Picture courtesy of Courthouse Libraries BC

New Westminster’s courthouse – home of the First Nations Court

This spring the province’s fourth First Nations Court (FNC) opened. There are now FNCs in New Westminster, North Vancouver, Kamloops, and Duncan.

Aboriginal people are over-represented in jails across Canada; a recent report shows that 23% of federal inmates are of Aboriginal descent while Aboriginal people only make up 4% of Canada’s population. FNC was created to tackle this problem.

The court, which can be used by anyone who self-identifies as Aboriginal, is not a traditional court. It takes a different approach to sentencing; one that Judge Buller Bennett – the presiding judge of New Westminster’s FNC – says “[takes] a First Nations perspective, being a holistic and restorative approach to sentencing.” This means that everyone – the judge, Crown counsel, community members, and the individual – all work together to create a healing plan. A healing plan addresses the root cause of the crime and aims to help the accused, the community, and the victim move on. This focus on community and collaboration is what is unique about FNC.

Every session of FNC is attended by a group of First Nations elders. The elders’ role is to represent the community at the hearings. They share their experiences, talk about resources available to help with whatever issues the person being sentenced may have, and just generally try to engage and create a sense of community and responsibility to that community that may have been missing. For the elders, it is a very personal experience; it’s not just a chance to help the individual but to help create a stronger community as well.

Ray Auckland – from the Tsimshian Nation in Prince Rupert and from the Raven Clan – is one of the elders at the FNC in New Westminster. He sees the FNC as a chance to help those who didn’t have the opportunities that he did. As a child, Ray’s adopted parents managed to keep him out of residential school, a fate that his siblings and many other people in his village couldn’t avoid. He was able to preserve the language and way of life in the village. Seeing the effects of residential schools on his peers was one of the motivators behind his decision to join the FNC.

There was one fellow from my village who was incarcerated a few years ago. I found out that he went to Indian residential school. He was taken as a young child of six years old and was traumatized by his experience there. He resorted to drinking to cover up his shame and hurt.

It’s been 10 years since this person has been incarcerated. He’s no longer drinking and doing well. He still keeps in touch with me and phones me often. We have a good friendship.
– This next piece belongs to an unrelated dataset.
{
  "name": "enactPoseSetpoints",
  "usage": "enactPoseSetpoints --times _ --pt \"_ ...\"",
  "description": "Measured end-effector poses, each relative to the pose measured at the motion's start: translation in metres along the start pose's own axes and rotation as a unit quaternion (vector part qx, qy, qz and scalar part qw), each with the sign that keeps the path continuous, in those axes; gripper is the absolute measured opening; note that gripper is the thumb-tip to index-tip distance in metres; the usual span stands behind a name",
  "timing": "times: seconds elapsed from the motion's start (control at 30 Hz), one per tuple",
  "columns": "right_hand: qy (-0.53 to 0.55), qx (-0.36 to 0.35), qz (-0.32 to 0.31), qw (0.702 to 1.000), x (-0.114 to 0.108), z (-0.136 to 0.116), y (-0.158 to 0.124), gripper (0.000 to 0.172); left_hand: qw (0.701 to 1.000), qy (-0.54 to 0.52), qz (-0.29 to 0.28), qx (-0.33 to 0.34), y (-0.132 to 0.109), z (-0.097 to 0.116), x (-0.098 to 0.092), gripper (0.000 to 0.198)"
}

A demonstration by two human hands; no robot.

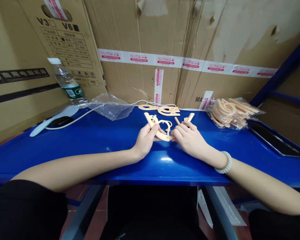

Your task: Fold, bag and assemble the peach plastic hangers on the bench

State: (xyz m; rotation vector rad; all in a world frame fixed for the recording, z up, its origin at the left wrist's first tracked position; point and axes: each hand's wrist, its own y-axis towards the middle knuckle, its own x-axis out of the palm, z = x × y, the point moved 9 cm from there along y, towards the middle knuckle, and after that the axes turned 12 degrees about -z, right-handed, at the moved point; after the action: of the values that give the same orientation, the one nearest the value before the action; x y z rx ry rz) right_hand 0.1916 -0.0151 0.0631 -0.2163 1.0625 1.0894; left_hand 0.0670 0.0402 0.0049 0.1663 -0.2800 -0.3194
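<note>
A person's two bare hands met over a glossy blue tabletop (102,133). The left hand (145,139) pinched one end of a thin peach-coloured curved plastic piece (162,129) between thumb and fingertips. The right hand (190,140), fingers curled close together, gripped the other end, so the piece lay on the table directly between the two hands. Two short peach ends (190,116) poked out past the right fingers, possibly a second piece, though the view was too small to be sure.

The piece looked light and flat, with slender inner ribs that would likely flex and might snap if twisted. The broader outer arc seemed the safest place to hold it.

Just beyond the fingertips sat a small loose heap of matching peach pieces (165,110). Beyond and outward of the right hand, a clear plastic bag (231,113) bulged with many more of them. Beyond the left hand a second clear plastic bag (110,106) lay limp and crumpled. Farther out on that side stood a capped clear water bottle (67,85). A pale beaded bracelet (225,163) circled the right wrist.
</note>
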Motion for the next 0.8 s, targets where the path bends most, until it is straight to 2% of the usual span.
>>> enactPoseSetpoints --times 0.13,0.3,0.5,0.63,0.7,0.8 --pt "0.020 -0.007 -0.017 1.000 0.003 -0.001 -0.001 0.029 1.000 -0.008 -0.006 -0.006 0.001 -0.004 0.000 0.041" --pt "0.011 -0.043 0.020 0.999 -0.010 -0.006 -0.003 0.032 1.000 -0.021 -0.004 -0.007 0.004 -0.007 -0.003 0.040" --pt "-0.014 -0.056 0.038 0.998 -0.014 -0.007 -0.005 0.029 0.999 -0.043 -0.005 -0.003 0.003 -0.004 -0.001 0.032" --pt "-0.044 -0.070 0.051 0.995 -0.017 -0.006 -0.009 0.027 0.997 -0.058 0.020 -0.042 0.001 -0.006 -0.002 0.025" --pt "-0.022 -0.055 0.063 0.996 -0.019 0.006 -0.012 0.025 0.995 -0.062 0.037 -0.073 0.000 -0.009 -0.003 0.025" --pt "0.090 0.030 0.078 0.992 -0.018 0.048 -0.016 0.011 0.994 -0.055 0.032 -0.090 -0.001 -0.009 -0.001 0.026"
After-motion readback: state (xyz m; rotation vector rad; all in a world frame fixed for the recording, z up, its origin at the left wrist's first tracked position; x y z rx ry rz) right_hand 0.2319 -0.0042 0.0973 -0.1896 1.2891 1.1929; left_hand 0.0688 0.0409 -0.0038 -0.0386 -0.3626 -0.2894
This relationship showed me how much of a difference that support can be to help make a person’s life better.

This is one of the main reasons that I got involved with First Nations Court.

This attitude and the participation of the elders are essential to the court’s success. One of the most positive things about the court is “the court’s role in helping people take responsibility for their actions and for changing their own lives and dealing with the consequences when they make poor choices,” said Queenie Archibald, an Ojibway elder. The elders help combat recidivism by helping not only to increase the access to much needed services such as drug treatment, education, and counselling, but also by creating a sense of community and obligation that helps offenders think of themselves as contributing members of society.

This is what Clifford White, who had worked in the justice system for over 40 years, liked most about FNC — it’s a chance to see a system designed to provide support to the individual and an opportunity for change:

Where else in the criminal justice system will you find individuals wanting to come back. Judge Buller Bennett provides them with an opportunity to not only make their live better, but also an opportunity to give back in helping their brothers and sisters along the way. What an empowering concept!